PROBLEM REQUIREMENTS: Please give the number of lines in the records below that include "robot", with no other output.

PROVIDED RECORDS:
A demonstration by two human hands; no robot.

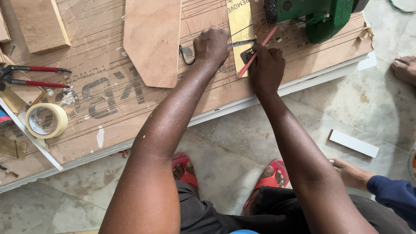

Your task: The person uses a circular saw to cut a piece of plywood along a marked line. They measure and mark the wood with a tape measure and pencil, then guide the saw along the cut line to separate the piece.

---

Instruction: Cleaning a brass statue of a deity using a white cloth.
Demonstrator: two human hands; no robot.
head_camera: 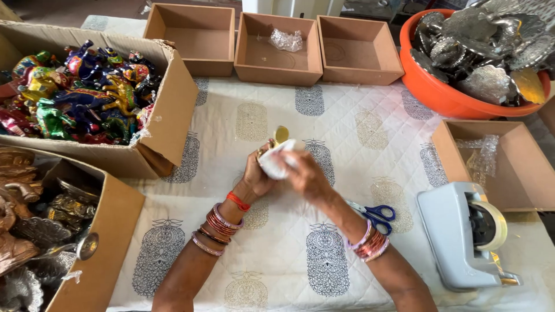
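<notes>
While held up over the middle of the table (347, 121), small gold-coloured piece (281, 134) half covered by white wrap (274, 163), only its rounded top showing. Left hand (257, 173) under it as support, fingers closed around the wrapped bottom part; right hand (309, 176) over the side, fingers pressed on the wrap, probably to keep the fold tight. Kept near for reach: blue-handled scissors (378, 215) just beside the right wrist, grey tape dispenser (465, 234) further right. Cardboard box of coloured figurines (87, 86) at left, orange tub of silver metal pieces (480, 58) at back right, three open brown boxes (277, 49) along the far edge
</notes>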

RESULT OF THIS TASK: 2